▶ _EXERCISE DIRECTIONS_
Filter these entries down to lines holding "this".

▶ _DATA FOR PROCESSING_
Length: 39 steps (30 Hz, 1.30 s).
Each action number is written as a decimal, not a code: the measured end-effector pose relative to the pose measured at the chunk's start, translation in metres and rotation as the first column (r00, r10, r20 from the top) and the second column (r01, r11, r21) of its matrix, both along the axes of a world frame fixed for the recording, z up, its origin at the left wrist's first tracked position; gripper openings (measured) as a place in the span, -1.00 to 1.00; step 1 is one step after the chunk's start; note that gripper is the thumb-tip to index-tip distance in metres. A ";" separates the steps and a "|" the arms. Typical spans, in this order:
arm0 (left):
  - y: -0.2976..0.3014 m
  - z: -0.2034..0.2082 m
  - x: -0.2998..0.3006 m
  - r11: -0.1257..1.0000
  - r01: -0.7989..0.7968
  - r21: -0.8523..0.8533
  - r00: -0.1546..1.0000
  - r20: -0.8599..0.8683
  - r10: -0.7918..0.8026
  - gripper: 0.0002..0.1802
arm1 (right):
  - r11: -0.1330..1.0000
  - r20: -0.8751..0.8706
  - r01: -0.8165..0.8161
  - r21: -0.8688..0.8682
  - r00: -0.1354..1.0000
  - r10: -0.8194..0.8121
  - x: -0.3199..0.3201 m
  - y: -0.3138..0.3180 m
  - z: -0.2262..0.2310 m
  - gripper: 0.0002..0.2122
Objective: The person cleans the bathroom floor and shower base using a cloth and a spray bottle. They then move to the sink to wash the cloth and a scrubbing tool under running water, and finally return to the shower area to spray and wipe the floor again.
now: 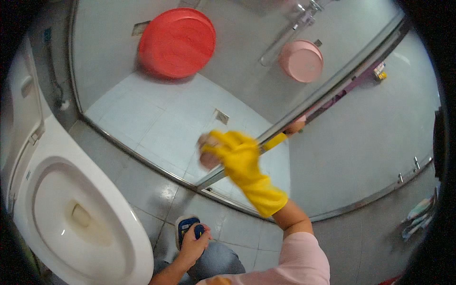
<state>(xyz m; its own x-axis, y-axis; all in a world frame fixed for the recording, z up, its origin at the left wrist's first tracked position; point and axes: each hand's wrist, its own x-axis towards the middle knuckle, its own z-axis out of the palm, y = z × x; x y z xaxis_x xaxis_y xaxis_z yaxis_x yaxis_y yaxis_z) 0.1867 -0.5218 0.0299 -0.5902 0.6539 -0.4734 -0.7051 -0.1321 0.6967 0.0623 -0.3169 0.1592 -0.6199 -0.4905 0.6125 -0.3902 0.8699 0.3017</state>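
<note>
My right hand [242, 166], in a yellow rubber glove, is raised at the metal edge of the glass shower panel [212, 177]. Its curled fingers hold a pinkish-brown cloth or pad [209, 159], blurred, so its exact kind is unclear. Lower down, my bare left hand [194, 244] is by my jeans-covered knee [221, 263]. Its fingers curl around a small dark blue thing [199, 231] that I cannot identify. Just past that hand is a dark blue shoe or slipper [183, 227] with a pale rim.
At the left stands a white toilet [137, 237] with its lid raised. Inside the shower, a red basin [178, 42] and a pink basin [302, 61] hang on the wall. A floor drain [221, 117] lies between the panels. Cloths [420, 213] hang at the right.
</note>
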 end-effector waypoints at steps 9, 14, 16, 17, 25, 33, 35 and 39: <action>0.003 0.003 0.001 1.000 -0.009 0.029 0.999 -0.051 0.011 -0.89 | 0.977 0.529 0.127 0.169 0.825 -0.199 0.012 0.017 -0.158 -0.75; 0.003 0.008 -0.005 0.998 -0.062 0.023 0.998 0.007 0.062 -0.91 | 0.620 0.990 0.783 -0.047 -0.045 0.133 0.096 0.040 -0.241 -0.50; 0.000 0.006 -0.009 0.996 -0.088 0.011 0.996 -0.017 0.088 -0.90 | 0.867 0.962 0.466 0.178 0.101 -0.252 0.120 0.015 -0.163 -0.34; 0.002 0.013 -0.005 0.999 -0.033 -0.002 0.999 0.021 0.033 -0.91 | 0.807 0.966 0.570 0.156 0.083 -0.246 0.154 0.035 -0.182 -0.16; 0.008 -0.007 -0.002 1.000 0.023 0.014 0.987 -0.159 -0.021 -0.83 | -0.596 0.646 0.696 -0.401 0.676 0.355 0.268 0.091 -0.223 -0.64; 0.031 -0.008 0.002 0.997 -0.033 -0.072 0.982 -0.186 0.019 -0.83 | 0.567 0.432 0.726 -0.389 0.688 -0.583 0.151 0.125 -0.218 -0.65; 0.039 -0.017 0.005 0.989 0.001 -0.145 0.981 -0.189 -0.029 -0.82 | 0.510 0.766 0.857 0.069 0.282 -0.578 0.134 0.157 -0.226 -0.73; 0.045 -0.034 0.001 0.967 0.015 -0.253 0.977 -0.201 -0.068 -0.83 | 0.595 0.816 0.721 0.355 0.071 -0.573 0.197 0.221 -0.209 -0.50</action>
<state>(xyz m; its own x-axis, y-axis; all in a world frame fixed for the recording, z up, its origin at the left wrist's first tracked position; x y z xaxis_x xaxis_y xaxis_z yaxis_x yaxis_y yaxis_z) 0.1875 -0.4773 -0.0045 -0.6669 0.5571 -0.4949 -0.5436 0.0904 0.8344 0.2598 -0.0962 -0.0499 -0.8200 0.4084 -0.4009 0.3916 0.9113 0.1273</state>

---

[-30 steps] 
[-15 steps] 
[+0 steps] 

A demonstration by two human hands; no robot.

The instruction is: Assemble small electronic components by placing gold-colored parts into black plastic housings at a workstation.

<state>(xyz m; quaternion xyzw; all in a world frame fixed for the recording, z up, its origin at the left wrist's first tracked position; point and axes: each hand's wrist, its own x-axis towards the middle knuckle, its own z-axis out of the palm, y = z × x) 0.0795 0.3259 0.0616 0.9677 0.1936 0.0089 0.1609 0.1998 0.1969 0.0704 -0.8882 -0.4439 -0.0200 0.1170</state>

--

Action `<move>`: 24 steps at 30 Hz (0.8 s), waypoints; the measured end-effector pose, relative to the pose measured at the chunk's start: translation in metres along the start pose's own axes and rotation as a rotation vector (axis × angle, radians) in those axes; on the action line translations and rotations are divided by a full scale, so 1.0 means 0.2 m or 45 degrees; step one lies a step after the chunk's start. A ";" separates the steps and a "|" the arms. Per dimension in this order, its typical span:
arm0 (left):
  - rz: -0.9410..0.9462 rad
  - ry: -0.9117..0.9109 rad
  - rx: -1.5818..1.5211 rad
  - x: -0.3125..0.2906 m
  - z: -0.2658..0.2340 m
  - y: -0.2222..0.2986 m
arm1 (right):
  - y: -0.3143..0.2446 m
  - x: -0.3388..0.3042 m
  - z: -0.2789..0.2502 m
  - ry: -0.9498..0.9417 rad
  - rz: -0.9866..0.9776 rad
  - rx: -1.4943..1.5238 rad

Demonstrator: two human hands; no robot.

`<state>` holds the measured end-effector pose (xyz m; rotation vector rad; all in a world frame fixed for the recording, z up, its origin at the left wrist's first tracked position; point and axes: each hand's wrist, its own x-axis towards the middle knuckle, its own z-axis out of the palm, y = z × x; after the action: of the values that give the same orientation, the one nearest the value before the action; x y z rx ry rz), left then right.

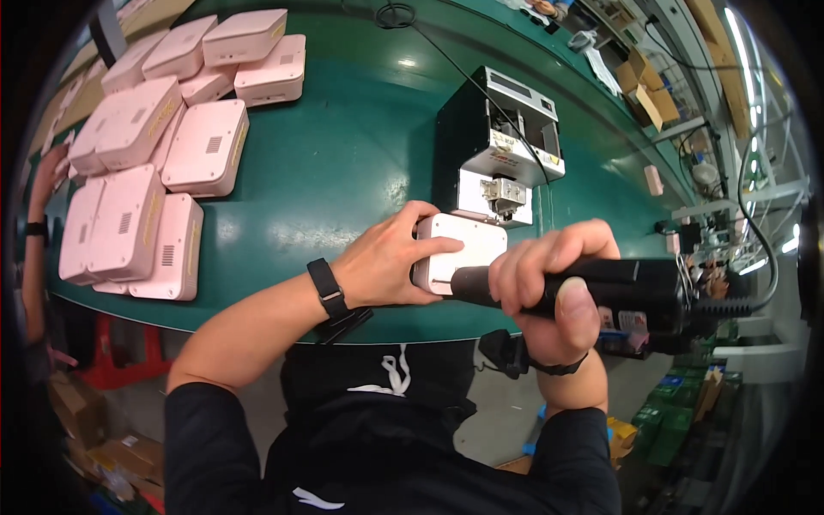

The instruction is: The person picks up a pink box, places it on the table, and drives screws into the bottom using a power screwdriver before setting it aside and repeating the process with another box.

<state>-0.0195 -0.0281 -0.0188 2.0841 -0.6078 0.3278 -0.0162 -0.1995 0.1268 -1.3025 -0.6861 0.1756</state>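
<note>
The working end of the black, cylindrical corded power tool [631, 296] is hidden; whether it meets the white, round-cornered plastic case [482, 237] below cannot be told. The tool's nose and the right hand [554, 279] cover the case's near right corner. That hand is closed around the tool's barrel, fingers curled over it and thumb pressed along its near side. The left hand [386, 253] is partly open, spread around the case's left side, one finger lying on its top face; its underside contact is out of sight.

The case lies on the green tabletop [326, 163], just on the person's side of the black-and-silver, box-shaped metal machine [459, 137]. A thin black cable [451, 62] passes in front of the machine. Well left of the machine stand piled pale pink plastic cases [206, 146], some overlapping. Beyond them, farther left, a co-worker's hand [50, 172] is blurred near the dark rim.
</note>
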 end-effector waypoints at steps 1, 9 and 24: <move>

▶ _YOUR SOLUTION_
Each action number is written as a decimal, not a code: the measured end-effector pose relative to the pose measured at the chunk's start, translation in metres and rotation as the first column (r00, r10, r20 from the top) and the second column (r01, r11, r21) of its matrix, both along the axes of a world frame fixed for the recording, z up, its origin at the left wrist's first tracked position; gripper openings (measured) as a place in the span, -1.00 to 1.00; step 1 is one step after the chunk's start; note that gripper is the thumb-tip to index-tip distance in metres. A ";" separates the steps and a "|" the arms. Typical spans, in this order:
Action `<move>`: 24 steps at 30 Hz (0.8 s), waypoints; the measured end-effector pose, relative to the pose measured at the chunk's start: translation in metres along the start pose's own axes and rotation as a rotation vector (axis × angle, radians) in those axes; on the action line translations and rotations are divided by a full scale, so 1.0 means 0.2 m or 45 degrees; step one lies a step after the chunk's start. A ";" separates the steps and a "|" the arms. Per dimension in this order, its typical span:

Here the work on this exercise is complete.